Oct. 15, 1964 - The whole season was a popup to Dal Maxvill. It was the easiest popup of the season. “No wind, no twist, not too high,” the Cardinal second baseman said. But it was going to be the last out of the World Series. That made it a special popup.
As Maxvill waited underneath it, he heard a voice. It was Dick Groat saying, “Don’t get hit in the coconut.” So, Maxvill caught Bobby Richardson’s popup, and the World Series was over.
Later, Maxvill recalled the moment. “I said to myself, ‘Let’s not drop this one, baby. You’ll be the goat all winter long.’ I didn’t want to get hit on the coconut.”
Maxvill was playing only because injured Julian Javier couldn’t. “You think it’s an ordinary game,” he admitted later. “But you know in the back of your mind it’s not.”
Lou Brock defined the last game of the World Series: “Today, the steaks were on the fire,” he said. “You either put them where you want them or leave them where they are.”
Roger Craig sulked for 24 hours when he wasn’t nominated to pitch the last game. “You know when I stopped being mad?” he asked. “When we won the game.”
Manager Johnny Keane was asked to name the key play of the game. He settled on the double play started by Mike Shannon in the fifth. With runners on first and second and one out, Phil Linz dunked a fly to short right field.
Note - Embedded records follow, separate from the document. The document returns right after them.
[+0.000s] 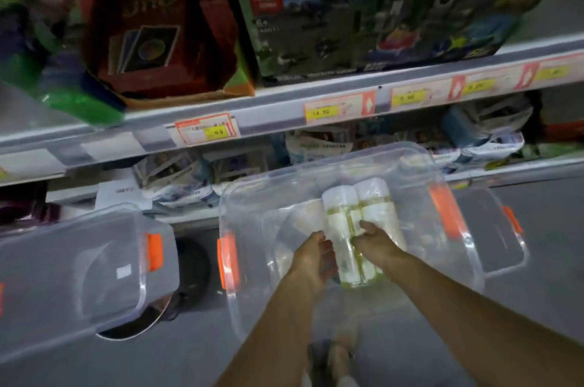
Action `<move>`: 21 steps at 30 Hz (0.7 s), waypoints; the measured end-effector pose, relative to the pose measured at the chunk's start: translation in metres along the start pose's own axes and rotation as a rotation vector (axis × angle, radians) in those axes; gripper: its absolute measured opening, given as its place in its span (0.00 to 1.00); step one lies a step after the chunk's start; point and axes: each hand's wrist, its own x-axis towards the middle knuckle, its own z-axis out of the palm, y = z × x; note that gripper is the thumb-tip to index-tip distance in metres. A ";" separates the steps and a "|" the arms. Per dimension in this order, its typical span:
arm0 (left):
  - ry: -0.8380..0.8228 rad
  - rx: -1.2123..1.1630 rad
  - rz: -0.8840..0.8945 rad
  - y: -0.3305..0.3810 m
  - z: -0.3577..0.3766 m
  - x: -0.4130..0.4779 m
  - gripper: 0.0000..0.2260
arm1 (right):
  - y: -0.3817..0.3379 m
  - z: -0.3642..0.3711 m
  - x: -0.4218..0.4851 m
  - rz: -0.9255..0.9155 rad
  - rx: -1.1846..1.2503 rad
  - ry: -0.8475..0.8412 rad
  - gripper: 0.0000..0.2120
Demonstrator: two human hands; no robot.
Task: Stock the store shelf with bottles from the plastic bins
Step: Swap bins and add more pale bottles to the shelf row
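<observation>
A clear plastic bin with orange latches sits on the floor below the shelf. Inside it stand two pale bottles with white caps and yellowish liquid, side by side. My left hand wraps the left bottle from the left side. My right hand grips the right bottle from the right. Both hands reach down into the bin. Other pale bottles lie dimly against the bin's walls.
A second clear bin sits at the left, over a round dark object. A clear lid lies to the right. The shelf edge carries price tags, with boxed toys above and packets below it. Grey floor lies all around.
</observation>
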 end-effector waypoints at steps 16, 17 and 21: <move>0.057 0.122 0.016 -0.002 -0.020 0.069 0.14 | 0.021 0.022 0.035 -0.003 0.110 -0.155 0.28; 0.049 0.125 0.020 -0.002 -0.020 0.074 0.14 | 0.020 0.023 0.037 0.011 0.110 -0.180 0.28; 0.018 0.128 0.011 0.001 -0.017 0.085 0.21 | 0.015 0.032 0.047 0.081 0.177 -0.273 0.27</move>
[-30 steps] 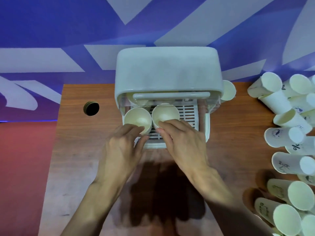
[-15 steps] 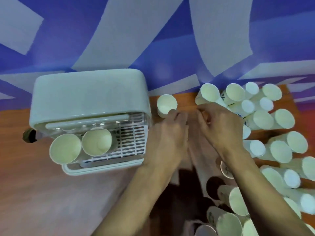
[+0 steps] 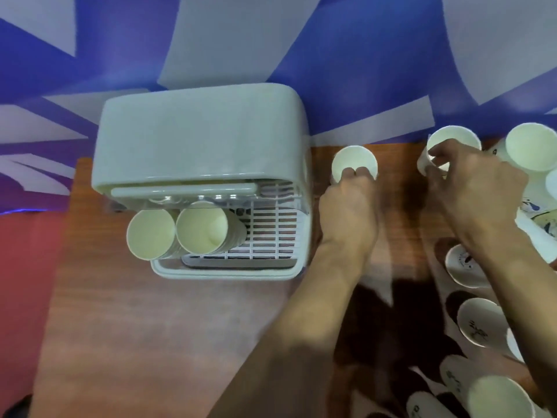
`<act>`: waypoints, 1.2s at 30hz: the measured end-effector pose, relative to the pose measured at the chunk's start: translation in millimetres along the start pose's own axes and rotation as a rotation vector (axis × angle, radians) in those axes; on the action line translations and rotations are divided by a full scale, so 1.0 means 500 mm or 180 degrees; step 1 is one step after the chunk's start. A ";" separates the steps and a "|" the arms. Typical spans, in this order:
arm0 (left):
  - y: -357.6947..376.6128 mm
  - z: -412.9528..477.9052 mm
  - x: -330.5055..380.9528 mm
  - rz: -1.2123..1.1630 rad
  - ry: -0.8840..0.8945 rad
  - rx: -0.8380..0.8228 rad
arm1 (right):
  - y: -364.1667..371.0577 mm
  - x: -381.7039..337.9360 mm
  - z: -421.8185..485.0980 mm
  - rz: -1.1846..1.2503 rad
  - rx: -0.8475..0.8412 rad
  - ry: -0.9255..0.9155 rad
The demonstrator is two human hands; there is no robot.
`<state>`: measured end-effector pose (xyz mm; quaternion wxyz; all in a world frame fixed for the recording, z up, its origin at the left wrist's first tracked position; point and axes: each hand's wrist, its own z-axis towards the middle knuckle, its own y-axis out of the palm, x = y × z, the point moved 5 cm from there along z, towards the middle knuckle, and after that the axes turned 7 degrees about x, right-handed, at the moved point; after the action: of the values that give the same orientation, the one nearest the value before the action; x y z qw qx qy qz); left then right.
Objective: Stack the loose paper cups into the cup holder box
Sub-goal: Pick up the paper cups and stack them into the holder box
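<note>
Cup holder box point(image 3: 199, 146) sits on tabletop point(image 3: 156, 327), two cup stacks point(image 3: 177, 230) lying inside at left, grid floor bare at right.
Pile of loose paper cups point(image 3: 482, 324) near my right arm; elbow could knock some, they roll easy.
My left hand point(image 3: 349, 212) pinches white cup point(image 3: 354, 162) just beside box. Squeeze hard, rim bends.
My right hand point(image 3: 473, 188) grips another cup point(image 3: 452, 146). Box wall stands between cups and stacks.
</note>
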<state>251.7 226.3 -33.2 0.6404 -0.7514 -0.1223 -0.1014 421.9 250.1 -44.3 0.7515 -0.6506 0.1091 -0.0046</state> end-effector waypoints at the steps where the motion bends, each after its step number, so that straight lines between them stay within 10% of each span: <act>1: -0.002 0.000 -0.004 0.0016 0.0062 0.0003 | -0.002 -0.004 -0.002 0.0026 0.0025 -0.0015; 19: -0.246 -0.275 -0.166 -0.0707 0.1134 0.1250 | -0.273 -0.239 -0.293 0.1008 0.0568 0.0002; 36: -0.413 -0.381 -0.531 -0.0518 0.0663 0.2074 | -0.213 -0.497 -0.419 0.2155 0.0829 -0.1255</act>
<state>-64.4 54.6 108.4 0.8454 -0.4810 -0.1418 -0.1839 158.0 66.0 72.0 0.7931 -0.4659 0.1694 0.3539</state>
But Shannon ran hard, caught the ball low, and threw to second to double up Tom Tresh. “It was a great play; it was a big play,” Keane said.
Keane was going to ask for a conference tomorrow morning with beer baron Gussie Busch in St. Louis. Yogi Berra was likely to meet with general manager Ralph Houk in New York. Neither manager has been signed yet for next season.
Keane was almost fired in August. He is in the driver’s seat now. There is some thought that he might tell Busch to soak his offer in a vat of Busch Bavarian. But Keane has been in the organization for 35 years and likes the job he has.
Berra was likely to be offered a new contract; he was likely to accept.
Berra visited the Cardinal clubhouse. When he returned to the Yankee clubhouse, he had champagne over the front of his uniform and confetti in his hair. He said he didn’t miss drinking the champagne. “I don’t like it,” he said.
In the Cardinal clubhouse, friends tried to rush catcher Tim McCarver into dressing, but he rebelled. “I’m staying in my uniform all night,” he said. “I’m never going home.”